**Aim of the exercise**
All lines in the data that hold the word "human" need copying.

**Input material**
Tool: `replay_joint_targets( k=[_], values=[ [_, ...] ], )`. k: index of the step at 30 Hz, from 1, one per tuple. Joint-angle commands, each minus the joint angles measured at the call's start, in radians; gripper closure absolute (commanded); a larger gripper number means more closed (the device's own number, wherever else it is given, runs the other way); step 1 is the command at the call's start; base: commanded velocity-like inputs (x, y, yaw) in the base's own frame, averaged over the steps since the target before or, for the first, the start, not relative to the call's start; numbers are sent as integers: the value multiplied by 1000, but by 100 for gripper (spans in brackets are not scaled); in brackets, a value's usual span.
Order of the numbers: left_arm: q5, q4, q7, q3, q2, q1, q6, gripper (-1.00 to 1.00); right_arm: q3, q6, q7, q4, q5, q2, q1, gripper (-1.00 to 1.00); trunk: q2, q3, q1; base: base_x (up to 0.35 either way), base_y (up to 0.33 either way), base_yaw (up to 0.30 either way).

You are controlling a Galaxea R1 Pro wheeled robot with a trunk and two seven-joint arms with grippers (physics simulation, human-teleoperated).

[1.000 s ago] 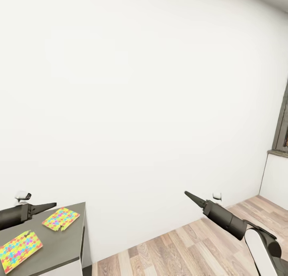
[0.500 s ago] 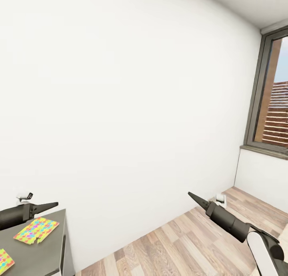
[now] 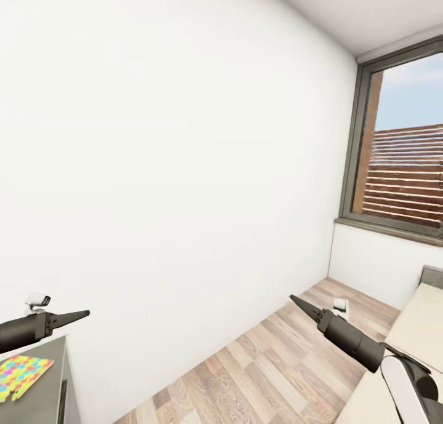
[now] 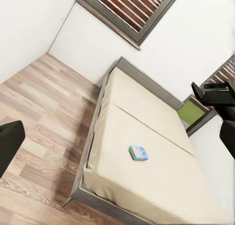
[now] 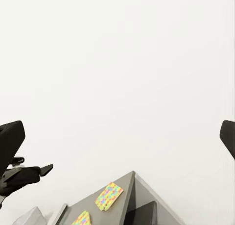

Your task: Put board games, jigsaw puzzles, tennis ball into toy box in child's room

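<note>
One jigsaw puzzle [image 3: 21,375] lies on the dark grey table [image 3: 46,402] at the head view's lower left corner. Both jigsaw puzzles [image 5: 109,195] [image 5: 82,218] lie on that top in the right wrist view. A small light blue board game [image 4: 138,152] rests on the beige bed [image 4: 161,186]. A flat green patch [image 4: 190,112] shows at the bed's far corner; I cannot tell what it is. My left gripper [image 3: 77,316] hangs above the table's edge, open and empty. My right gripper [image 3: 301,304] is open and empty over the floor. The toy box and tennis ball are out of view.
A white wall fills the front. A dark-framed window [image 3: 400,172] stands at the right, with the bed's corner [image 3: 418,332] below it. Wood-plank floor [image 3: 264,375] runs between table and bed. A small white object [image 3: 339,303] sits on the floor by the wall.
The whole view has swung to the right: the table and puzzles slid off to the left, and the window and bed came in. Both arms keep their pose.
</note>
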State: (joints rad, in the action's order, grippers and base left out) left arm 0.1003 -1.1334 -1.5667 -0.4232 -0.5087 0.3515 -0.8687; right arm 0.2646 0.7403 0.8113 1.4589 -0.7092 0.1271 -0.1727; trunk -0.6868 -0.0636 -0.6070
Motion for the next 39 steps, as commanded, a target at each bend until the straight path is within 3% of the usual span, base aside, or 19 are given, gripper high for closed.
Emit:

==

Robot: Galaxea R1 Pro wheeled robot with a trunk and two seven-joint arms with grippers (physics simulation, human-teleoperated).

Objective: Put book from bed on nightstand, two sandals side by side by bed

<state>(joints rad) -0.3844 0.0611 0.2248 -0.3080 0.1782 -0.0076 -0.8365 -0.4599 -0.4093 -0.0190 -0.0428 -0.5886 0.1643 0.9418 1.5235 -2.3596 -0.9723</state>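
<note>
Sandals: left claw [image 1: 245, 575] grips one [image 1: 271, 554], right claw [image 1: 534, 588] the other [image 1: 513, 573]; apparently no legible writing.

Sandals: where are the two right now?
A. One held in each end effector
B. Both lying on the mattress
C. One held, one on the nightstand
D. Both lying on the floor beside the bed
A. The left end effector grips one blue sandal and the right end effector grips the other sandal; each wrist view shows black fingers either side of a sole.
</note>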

**Solution for this problem**
You are controlling a Galaxea R1 Pro wheeled robot with a trunk and two seven-joint arms with grippers (physics simulation, human-teleoperated).
Robot: Galaxea R1 Pro wheeled robot with a trunk and two seven-joint arms with grippers (physics simulation, human-teleoperated).

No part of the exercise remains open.